# [ACTIVITY]
Go through the material and return every line that contains the string "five".

'''

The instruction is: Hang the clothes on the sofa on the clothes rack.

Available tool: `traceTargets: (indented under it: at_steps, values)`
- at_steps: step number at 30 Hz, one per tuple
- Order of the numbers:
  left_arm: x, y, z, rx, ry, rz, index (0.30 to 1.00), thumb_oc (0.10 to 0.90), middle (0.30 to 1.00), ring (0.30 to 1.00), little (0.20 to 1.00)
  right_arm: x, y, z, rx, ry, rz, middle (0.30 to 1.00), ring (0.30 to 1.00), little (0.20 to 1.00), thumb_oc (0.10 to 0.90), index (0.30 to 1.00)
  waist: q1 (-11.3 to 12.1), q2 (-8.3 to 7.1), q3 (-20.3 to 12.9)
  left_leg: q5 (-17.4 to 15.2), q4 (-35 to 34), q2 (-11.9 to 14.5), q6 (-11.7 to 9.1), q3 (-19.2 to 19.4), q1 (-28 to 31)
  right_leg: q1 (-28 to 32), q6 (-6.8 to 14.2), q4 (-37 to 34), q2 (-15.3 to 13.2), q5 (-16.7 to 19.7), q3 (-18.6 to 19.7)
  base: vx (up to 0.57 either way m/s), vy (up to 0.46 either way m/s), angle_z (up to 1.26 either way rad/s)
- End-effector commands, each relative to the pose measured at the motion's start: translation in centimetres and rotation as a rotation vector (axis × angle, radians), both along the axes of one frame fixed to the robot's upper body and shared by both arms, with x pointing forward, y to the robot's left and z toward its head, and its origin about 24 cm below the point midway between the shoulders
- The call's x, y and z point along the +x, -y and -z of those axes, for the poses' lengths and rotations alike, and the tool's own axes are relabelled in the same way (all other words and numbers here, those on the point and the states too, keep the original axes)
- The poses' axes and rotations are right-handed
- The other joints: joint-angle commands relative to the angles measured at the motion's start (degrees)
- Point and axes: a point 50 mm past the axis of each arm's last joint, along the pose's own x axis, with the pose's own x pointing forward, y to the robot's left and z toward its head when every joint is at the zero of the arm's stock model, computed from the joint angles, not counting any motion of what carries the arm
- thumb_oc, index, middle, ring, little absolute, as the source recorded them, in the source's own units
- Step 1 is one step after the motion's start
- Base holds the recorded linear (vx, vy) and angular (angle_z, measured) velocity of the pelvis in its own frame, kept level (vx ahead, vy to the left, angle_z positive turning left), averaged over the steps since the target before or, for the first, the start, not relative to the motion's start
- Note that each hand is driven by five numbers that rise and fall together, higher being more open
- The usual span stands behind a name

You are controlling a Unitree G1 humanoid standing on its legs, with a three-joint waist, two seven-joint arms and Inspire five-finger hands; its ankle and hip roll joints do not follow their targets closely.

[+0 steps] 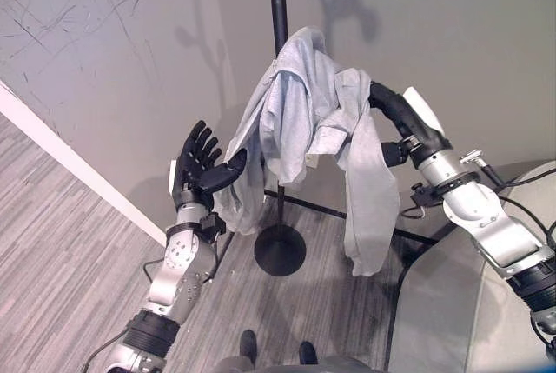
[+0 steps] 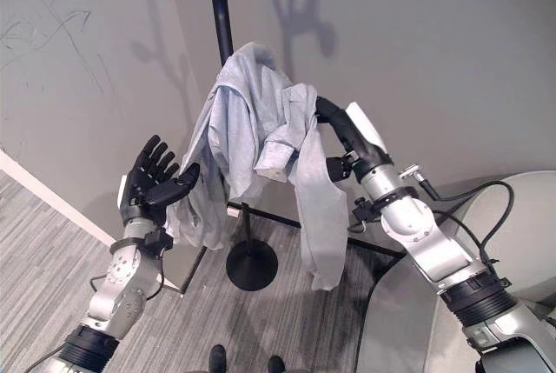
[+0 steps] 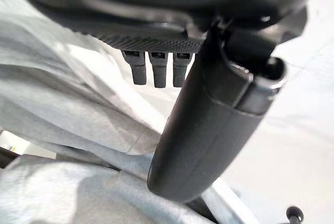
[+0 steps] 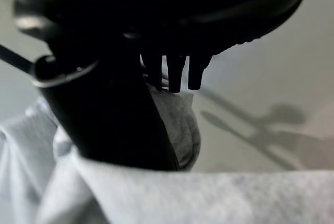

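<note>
A light grey garment (image 1: pixel 295 116) hangs bunched over the black clothes rack (image 1: pixel 279 8), with one long part drooping toward the floor (image 2: pixel 320 234). My left hand (image 1: pixel 198 164) is open beside the garment's left edge, its thumb touching the cloth (image 3: pixel 78 130). My right hand (image 1: pixel 395 116) reaches into the garment from the right. Its fingers (image 4: pixel 175 72) look straight, and the cloth (image 4: pixel 209 198) lies draped over the hand rather than pinched.
The rack's round black base (image 1: pixel 280 249) stands on grey striped carpet close to the wall. A white baseboard (image 1: pixel 69 160) runs along the left. The pale grey sofa (image 1: pixel 452 303) is at the lower right, under my right arm.
</note>
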Motion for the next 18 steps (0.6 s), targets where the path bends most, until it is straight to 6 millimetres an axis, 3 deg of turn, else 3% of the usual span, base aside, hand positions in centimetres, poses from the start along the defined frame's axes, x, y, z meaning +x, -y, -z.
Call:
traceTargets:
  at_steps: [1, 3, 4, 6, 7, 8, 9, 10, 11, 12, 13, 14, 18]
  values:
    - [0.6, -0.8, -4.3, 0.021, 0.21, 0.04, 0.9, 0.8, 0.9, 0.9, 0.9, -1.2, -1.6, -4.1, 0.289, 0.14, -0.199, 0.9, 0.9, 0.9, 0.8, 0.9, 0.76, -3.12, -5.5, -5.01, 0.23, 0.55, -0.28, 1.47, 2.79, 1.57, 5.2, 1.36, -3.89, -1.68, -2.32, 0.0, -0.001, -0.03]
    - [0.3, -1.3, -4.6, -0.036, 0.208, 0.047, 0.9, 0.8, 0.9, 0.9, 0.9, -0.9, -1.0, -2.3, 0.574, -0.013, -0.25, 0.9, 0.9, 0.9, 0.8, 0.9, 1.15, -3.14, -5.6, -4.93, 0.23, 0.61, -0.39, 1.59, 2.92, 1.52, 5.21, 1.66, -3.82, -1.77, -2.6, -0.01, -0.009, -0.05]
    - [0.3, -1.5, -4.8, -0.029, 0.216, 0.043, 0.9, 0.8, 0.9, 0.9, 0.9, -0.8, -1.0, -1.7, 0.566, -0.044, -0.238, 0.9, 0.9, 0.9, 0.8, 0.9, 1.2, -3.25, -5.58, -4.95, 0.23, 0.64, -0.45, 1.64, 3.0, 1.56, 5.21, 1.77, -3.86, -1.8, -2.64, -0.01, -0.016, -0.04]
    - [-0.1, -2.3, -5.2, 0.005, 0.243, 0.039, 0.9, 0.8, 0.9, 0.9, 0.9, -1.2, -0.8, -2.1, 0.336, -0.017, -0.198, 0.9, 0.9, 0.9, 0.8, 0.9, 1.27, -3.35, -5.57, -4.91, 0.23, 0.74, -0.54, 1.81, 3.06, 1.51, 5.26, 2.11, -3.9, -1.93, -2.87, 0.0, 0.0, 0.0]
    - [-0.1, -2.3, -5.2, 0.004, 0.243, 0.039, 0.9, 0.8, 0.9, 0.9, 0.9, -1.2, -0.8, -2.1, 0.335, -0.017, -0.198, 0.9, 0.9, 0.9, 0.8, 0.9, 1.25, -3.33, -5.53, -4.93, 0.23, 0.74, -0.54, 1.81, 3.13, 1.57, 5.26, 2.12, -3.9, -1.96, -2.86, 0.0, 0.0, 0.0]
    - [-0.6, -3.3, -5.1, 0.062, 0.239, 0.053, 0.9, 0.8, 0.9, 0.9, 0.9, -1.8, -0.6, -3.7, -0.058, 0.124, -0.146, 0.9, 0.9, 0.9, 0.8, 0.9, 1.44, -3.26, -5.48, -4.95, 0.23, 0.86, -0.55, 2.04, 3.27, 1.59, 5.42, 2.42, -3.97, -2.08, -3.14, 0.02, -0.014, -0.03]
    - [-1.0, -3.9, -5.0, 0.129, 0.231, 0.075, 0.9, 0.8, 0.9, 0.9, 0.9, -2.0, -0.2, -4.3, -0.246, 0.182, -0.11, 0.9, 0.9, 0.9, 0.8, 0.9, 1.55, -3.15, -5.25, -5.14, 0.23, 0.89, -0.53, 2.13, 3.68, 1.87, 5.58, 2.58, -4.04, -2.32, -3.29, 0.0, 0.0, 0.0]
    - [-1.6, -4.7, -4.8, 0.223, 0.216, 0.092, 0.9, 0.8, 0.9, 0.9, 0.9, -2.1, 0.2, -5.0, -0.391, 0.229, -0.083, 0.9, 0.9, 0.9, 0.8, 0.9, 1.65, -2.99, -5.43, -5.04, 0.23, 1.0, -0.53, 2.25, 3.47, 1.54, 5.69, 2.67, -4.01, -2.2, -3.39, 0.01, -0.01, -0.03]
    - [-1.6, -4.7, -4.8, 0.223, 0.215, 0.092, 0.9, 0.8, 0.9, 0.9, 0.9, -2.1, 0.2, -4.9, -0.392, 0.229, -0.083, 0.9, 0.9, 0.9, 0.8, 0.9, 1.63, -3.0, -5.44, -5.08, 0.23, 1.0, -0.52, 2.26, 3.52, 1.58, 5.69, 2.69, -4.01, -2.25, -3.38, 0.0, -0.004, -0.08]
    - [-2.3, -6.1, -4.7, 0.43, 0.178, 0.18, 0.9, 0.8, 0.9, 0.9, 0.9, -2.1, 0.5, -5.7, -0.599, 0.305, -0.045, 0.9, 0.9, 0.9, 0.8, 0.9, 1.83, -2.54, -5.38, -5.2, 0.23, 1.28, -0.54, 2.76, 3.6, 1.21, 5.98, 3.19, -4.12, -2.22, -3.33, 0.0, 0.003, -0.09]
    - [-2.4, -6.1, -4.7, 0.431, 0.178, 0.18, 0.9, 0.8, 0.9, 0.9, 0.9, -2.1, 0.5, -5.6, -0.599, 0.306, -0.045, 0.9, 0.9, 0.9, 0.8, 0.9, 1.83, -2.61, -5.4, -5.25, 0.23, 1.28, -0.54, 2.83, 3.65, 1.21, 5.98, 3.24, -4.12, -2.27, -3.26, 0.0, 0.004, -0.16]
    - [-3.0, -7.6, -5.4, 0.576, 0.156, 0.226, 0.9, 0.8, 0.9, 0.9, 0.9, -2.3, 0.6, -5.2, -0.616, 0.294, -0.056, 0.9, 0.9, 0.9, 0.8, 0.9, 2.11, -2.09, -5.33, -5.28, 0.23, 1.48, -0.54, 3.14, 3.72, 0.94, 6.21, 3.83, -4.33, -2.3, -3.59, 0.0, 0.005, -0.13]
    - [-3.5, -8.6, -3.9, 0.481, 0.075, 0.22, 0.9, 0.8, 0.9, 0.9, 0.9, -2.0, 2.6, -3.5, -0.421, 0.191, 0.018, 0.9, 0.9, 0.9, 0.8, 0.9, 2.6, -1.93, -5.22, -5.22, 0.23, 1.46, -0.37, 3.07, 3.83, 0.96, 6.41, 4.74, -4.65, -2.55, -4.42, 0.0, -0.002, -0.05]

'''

# [SOLUTION TO THE PROBLEM]
- Note that each hand is driven by five numbers that rise and fall together, higher being more open
You are controlling a Unitree G1 humanoid standing on its legs, with a three-joint waist, two seven-joint arms and Inspire five-finger hands; its ankle and hip roll joints do not follow their targets closely.

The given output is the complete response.